Alexander Donges/Felix Selgert
The Social Background of Prussian Inventors and Entrepreneurs during the First Industrial Revolution
p. 1
In this paper, we study the social background of Prussian inventors in the mid-19th century, using biographical information for over 1,500 individuals that filed a patent in Prussia. There are four major findings. First, there is evidence for broadly based inventive activity, including a large number of inventors from middle- and lower-class backgrounds. Second, concerning the role of human capital, we argue that a combination of formal and informal education was crucial for the generation of innovation, though the importance of formal education increased over time. Third, we provide evidence that inventive activity fostered social mobility. Many inventors founded companies after they had filed a patent, suggesting that they could exploit their inventions commercially. Fourth, we show that inventors were highly mobile. Inventors migrated to the commercial centers of Prussia, in particular to Berlin and to the booming cities of the Rhine Province. In this regard, migration of highly skilled individuals may provide an explanation for the strong path-dependency that we observe when studying the geography of innovation and patenting.

Boris Gehlen/Christian Henrich-Franke
Unternehmen und medialer Wandel – Skizze eines Forschungsfelds
p. 43
This article takes up recent approaches in media studies and asks to what extent they can provide impulses for business history. Especially since the beginning of digitalization, individual media have merged into complex media ensembles. Media are therefore increasingly understood as conditions of cooperation and interaction between people, i. e. as socio-technical systems. Picking up on this, the article offers some preliminary thoughts on how this concept of media can be used for future research in business history.

Jonathan Voges
Medien zum Selbermachen Der Baumarkt als Ort des medialisierten Einkaufs seit den 1970er Jahren
p. 51
Starting in the late 1960s and even more pronounced in the 70s, West-Germany saw an increasing number of hardware stores being founded. Since the idea behind the integrated Do-it-yourself-retail-store originated in the United States, it had to be adapted to suit Western-German circumstances. The problem that hardware-store owners faced right from the beginning, was, that the articles in their stores did not represent finished consumer goods, but rather goods that were meant to be turned into such by being used by the customer. Furthermore, until late in the 70s the products on offer were unfamiliar and in need of explanation to the German customers and therefore consulting intensive. In order to reduce the need for customer advisory, but still offer an attractive shopping experience and moreover to make clear, that the store offers not only products, but solutions to a range of different problems, the store owners, their franchise centers and their trade-association focused their efforts on the use of new technologies. It was the video technology that developed a leading role in this effort: By using this technology, stores were able to combine the offer of entertaining media, explanations to the usage of their products in action (which in turn reduced the need for customer advisory) and illustrations of the features of the DIY-products on offer. Starting in the mid-70s, this led to the production of films, which were shown on infinite loop in the hardware-stores.

Daniela Mysliwietz-Fleiß
«Die fesselndsten Arbeitsstätten» in der illustrierten (Unternehmens-)Presse
p. 69
The second half of the «long» 19th century appeared to be a period of both rapid economic and medial change in western societies.

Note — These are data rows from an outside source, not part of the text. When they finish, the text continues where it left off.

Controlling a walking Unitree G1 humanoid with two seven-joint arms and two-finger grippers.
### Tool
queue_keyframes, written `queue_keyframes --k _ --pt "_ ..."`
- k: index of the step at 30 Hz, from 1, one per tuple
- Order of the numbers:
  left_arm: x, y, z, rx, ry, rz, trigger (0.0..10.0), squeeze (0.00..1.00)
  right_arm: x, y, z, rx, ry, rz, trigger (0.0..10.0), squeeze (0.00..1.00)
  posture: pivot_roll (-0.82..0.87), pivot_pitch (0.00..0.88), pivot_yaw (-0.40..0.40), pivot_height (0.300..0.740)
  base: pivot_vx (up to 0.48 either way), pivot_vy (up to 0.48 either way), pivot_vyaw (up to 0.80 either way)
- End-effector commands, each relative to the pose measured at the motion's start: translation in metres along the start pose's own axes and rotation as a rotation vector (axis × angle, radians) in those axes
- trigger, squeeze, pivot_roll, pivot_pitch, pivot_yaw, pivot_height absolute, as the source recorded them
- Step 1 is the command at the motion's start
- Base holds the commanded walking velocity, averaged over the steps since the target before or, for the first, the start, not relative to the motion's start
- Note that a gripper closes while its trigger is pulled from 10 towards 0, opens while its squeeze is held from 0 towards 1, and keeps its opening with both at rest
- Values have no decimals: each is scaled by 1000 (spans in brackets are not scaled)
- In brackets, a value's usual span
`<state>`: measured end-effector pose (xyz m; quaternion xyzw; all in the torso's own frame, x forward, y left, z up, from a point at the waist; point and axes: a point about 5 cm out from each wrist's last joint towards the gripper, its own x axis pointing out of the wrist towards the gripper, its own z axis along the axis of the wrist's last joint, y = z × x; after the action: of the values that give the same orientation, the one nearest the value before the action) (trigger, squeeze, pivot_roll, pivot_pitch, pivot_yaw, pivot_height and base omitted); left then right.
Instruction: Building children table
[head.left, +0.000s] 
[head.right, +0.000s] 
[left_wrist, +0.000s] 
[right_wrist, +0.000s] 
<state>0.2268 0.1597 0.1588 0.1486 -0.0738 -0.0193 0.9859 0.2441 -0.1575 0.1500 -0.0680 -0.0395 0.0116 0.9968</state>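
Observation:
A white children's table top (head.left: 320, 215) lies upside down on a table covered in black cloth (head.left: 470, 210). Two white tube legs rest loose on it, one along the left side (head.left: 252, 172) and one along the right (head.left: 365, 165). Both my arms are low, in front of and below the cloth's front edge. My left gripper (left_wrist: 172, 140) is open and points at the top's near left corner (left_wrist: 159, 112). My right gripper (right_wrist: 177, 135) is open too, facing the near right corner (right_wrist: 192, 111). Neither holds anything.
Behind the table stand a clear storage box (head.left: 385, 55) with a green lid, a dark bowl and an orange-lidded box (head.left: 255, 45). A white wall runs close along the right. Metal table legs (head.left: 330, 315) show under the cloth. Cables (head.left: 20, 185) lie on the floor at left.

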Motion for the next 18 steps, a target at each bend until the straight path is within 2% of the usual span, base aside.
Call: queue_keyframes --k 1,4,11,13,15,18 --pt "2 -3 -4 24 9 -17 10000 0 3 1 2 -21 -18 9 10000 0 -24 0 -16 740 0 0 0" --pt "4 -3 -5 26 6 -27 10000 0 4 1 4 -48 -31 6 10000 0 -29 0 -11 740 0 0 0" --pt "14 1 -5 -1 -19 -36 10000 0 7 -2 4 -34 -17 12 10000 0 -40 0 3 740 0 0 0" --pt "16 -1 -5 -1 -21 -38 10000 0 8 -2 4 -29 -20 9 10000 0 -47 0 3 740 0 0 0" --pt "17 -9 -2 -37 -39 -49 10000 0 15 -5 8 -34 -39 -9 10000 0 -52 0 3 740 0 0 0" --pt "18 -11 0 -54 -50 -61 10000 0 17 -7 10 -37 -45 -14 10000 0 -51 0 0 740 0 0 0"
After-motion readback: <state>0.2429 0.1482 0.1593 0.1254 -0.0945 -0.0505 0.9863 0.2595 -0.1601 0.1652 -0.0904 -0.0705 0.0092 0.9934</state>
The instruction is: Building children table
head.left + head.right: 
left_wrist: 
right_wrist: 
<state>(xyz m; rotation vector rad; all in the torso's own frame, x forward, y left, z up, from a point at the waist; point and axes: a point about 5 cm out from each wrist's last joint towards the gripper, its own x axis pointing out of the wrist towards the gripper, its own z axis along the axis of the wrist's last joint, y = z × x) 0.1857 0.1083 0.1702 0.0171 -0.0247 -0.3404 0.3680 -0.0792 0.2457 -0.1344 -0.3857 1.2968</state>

Large corporations, that often seemed obscure to the public in their complexity and with their mass-production, emerged. Mass production, alongside a less rigid censorship and an enlarged readership also had an impact on the press market, as more and more differentiated media products came into being, the most prominent among them being the illustrated magazine with its multimodal character. As large-scale organizations had a special need of translating their purposes to the public but were in need of public support at the same time, it seems rather natural that alongside other methods they looked for these media products for support or tried to apply their characteristics to own means of communication. Therefore, the presence of corporations within illustrated magazines as well as the presence of illustrated magazines within corporations is to be examined more closely.

Christian Henrich-Franke
Innovationsmotor Medientechnik – Von der Schreibmaschine zur «Mittleren Datentechnik» bei der Siemag Feinmechanische Werke (1950 bis 1969)
p. 93
The second half of the 20th century is commonly considered to be a time in which German companies lost their innovative strength, while promising new technologies presented an enormous potential for innovation in the US. The fact that German companies were quite successful in the production of medium data technology and had considerable influence on the development of electronic data processing was neglected by business and media historians alike until now. The article analyses the Siemag Feinmechanische Werke (Eiserfeld) as one of the most important producers of the predecessors to said medium data technologies in the 1950s and 1960s. Two transformation processes regarding the media – from mechanic to semiconductor and from semiconductor to all-electronic technology – are highlighted in particular. It poses the question of how and why a middling family enterprise such as Siemag was able to rise to being the leading provider for medium data processing office computers despite lacking expertise in the field of electrical engineering while also facing difficult location conditions. The article shows that Siemag successfully turned from its roots in heavy industry towards the production of innovative high technology devices. This development stems from the company’s strategic decisions. As long as their products were not mass-produced, a medium-sized family business like Siemag could hold its own on the market through clever decision-making which relied on flexible specialization, targeted license and patent cooperation as well as innovative products, even in the face of adverse conditions. Only in the second half of the 1960s, as profit margins dropped due to increasing sales figures and office machines had finally transformed into office computers, Siemag was forced to enter cooperation with Philips in order to broaden its spectrum and merge the production site in Eiserfeld into a larger business complex.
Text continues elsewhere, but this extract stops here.